HollyFrontier and Holly Energy Partners Announce IDR Simplification Agreement

DALLAS--(BUSINESS WIRE)--HollyFrontier Corporation (NYSE: HFC) (“HollyFrontier”) and Holly Energy Partners, L.P. (NYSE: HEP) (“Holly Energy”) announced today that Holly Energy and HEP Logistics Holdings, L.P. (“HEP GP”), a wholly-owned subsidiary of HollyFrontier and the general partner of HEP, have entered into a definitive agreement to eliminate the incentive distribution rights held by HEP GP and convert HEP GP’s 2% general partner interest in Holly Energy into a non-economic interest in exchange for the issuance by Holly Energy of 37,250,000 of its common units to HEP GP, representing total equity value of $1.25 billion based on Holly Energy’s previous closing day price of $33.56. In addition, HollyFrontier has agreed to waive $2.5 million of limited partner cash distributions for each of twelve consecutive quarters beginning with the first quarter the units issued as consideration are eligible to receive distributions. Upon closing of the transaction, HollyFrontier will hold approximately 59.6 million Holly Energy common units, representing approximately 59% of the outstanding common units, with a market value of $2.0 billion based on Holly Energy’s previous closing day price.



The terms of the transaction were unanimously approved by the Board of Directors of HollyFrontier based on the unanimous approval and recommendation of its Audit Committee, which is comprised of independent directors. The terms of the transaction were also unanimously approved by the Board of Directors of Holly Logistic Services, L.L.C., a wholly-owned subsidiary of HollyFrontier and the general partner of HEP GP (“HEP GP LLC”), based on the unanimous approval and recommendation of its Conflicts Committee, which is comprised of independent directors.

The transaction is subject to customary closing conditions, including expiration or termination of the Hart-Scott Rodino antitrust waiting period. Closing of the transaction is expected to occur in the fourth quarter of 2017.

George Damiris, President and Chief Executive Officer of Holly Energy, commented, “We are pleased to announce this important transaction for both Holly Energy and HollyFrontier. Eliminating the general partner’s IDRs and the economic GP interest will strongly enhance Holly Energy’s ability to pursue growth opportunities and manage its business over the long-term by decreasing its cost of capital, and providing increased transparency on the value of HollyFrontier’s ownership in Holly Energy.”
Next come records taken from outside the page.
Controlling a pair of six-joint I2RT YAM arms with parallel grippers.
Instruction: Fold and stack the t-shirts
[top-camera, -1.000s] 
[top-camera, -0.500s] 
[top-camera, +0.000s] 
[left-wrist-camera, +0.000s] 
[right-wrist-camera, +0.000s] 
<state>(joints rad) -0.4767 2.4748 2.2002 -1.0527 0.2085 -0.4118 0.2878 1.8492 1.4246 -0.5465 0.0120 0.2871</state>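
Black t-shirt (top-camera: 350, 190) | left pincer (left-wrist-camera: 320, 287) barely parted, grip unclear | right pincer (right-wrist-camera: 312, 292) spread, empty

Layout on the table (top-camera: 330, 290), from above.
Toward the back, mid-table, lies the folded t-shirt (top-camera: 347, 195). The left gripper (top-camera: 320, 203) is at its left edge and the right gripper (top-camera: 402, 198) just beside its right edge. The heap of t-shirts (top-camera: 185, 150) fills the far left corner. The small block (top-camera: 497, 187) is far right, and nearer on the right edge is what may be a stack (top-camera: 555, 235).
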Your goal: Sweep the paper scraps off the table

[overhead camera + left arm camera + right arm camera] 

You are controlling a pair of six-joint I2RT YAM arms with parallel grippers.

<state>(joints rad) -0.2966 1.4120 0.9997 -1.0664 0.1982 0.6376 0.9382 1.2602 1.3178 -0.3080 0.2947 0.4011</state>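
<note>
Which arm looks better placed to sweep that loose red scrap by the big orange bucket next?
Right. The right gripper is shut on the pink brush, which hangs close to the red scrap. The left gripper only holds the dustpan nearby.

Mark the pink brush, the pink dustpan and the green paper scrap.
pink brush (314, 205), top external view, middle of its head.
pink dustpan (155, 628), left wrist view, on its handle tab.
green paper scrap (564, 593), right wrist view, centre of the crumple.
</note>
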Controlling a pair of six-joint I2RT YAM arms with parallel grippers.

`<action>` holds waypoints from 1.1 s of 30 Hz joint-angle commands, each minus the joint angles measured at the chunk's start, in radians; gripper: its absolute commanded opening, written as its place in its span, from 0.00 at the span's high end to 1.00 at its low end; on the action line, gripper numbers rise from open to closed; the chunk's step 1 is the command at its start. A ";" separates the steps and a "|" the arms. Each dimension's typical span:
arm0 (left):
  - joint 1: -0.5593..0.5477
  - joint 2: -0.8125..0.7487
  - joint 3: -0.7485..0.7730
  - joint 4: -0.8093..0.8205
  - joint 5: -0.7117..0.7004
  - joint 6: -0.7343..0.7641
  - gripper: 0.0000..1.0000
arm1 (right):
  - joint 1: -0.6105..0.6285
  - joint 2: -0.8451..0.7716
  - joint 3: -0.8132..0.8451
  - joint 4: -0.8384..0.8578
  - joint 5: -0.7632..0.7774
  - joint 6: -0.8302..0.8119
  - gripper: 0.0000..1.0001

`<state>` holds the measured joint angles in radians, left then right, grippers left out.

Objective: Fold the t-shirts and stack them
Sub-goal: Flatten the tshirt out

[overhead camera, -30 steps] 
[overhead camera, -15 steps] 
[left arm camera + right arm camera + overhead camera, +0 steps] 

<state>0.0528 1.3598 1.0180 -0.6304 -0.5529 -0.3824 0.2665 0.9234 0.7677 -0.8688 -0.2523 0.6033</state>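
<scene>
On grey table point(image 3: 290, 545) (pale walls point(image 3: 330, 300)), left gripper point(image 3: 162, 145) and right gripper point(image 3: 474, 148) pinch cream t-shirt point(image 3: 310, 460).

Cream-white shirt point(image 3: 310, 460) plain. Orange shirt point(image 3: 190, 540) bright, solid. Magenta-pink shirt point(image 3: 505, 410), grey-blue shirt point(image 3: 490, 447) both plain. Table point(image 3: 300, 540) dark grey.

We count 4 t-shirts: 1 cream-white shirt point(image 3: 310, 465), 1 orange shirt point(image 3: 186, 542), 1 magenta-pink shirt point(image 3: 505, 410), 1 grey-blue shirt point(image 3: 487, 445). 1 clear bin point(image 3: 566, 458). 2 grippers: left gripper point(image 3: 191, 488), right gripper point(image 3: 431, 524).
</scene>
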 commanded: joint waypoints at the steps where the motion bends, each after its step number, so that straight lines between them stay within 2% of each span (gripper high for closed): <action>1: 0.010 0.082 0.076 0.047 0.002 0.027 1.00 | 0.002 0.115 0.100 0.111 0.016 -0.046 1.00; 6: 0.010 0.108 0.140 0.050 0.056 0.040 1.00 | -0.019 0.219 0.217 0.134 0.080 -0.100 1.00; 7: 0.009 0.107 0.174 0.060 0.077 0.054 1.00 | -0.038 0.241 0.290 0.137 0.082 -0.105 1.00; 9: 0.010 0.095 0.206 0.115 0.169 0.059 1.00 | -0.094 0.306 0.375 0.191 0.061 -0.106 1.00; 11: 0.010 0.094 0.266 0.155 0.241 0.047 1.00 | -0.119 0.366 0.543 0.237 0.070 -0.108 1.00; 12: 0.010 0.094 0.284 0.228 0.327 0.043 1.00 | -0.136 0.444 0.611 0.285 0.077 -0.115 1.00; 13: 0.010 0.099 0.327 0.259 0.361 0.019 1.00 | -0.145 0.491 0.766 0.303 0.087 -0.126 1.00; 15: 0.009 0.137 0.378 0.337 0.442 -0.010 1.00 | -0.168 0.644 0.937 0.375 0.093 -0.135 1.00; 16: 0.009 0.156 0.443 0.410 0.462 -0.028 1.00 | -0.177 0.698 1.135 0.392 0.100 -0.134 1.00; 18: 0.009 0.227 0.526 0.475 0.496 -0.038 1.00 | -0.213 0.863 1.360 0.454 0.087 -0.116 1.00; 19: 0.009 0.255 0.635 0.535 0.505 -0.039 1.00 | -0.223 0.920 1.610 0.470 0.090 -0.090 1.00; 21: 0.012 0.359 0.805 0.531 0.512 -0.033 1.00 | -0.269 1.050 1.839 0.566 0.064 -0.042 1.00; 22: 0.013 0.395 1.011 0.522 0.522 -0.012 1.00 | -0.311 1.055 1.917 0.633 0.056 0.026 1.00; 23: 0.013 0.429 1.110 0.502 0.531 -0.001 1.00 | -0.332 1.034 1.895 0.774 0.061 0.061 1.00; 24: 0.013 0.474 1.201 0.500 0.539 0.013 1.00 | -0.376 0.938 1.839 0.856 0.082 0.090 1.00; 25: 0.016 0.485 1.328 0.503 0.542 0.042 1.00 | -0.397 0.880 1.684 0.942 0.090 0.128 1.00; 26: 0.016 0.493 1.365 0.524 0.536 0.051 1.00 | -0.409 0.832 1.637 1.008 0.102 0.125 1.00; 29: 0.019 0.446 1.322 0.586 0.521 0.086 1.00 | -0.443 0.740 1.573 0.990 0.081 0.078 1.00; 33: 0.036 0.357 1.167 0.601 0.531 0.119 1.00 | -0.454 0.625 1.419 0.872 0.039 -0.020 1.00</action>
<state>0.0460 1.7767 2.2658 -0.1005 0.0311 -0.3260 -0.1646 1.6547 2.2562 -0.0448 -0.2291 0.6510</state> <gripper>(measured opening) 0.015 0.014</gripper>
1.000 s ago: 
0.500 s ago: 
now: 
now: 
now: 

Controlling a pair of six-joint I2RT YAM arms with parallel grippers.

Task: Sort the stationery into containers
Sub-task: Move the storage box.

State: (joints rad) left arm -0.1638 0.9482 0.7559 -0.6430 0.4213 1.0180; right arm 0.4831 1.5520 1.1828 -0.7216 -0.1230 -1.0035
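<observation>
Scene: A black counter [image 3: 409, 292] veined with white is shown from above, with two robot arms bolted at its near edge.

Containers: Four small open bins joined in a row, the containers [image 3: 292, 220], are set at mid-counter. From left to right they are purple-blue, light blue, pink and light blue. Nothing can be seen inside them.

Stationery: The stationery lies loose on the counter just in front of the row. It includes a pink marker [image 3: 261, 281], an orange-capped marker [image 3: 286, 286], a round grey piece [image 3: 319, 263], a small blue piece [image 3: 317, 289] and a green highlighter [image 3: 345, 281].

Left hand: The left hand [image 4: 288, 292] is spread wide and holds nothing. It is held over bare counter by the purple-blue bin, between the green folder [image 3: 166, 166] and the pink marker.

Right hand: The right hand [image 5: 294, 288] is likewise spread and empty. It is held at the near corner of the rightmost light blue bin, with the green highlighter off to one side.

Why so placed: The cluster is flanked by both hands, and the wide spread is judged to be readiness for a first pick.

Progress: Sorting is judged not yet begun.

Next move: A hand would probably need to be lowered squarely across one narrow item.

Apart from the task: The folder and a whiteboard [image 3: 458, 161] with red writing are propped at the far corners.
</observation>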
HollyFrontier and Holly Energy have scheduled a conference call to discuss the restructuring for October 19, 2017 at 8:30 am Eastern time. The conference call may be accessed by webcast at: https://event.webcasts.com/starthere.jsp?ei=1166751&tp_key=6c5a60ca42

About HollyFrontier Corporation:

HollyFrontier Corporation, headquartered in Dallas, Texas, is an independent petroleum refiner and marketer that produces high value light products such as gasoline, diesel fuel, jet fuel and other specialty products. HollyFrontier operates through its subsidiaries a 135,000 barrels per stream day ("bpsd") refinery located in El Dorado, Kansas, a 125,000 bpsd refinery in Tulsa, Oklahoma, a 100,000 bpsd refinery located in Artesia, New Mexico, a 52,000 bpsd refinery located in Cheyenne, Wyoming and a 45,000 bpsd refinery in Woods Cross, Utah. HollyFrontier markets its refined products principally in the Southwest U.S., the Rocky Mountains extending into the Pacific Northwest and in other neighboring Plains states. In addition, HollyFrontier, through its subsidiary, owns Petro-Canada Lubricants Inc., whose Mississauga, Ontario facility produces 15,600 barrels per day of base oils and other specialized lubricant products, and owns a 36% interest (including a 2% general partner interest) in Holly Energy Partners, L.P.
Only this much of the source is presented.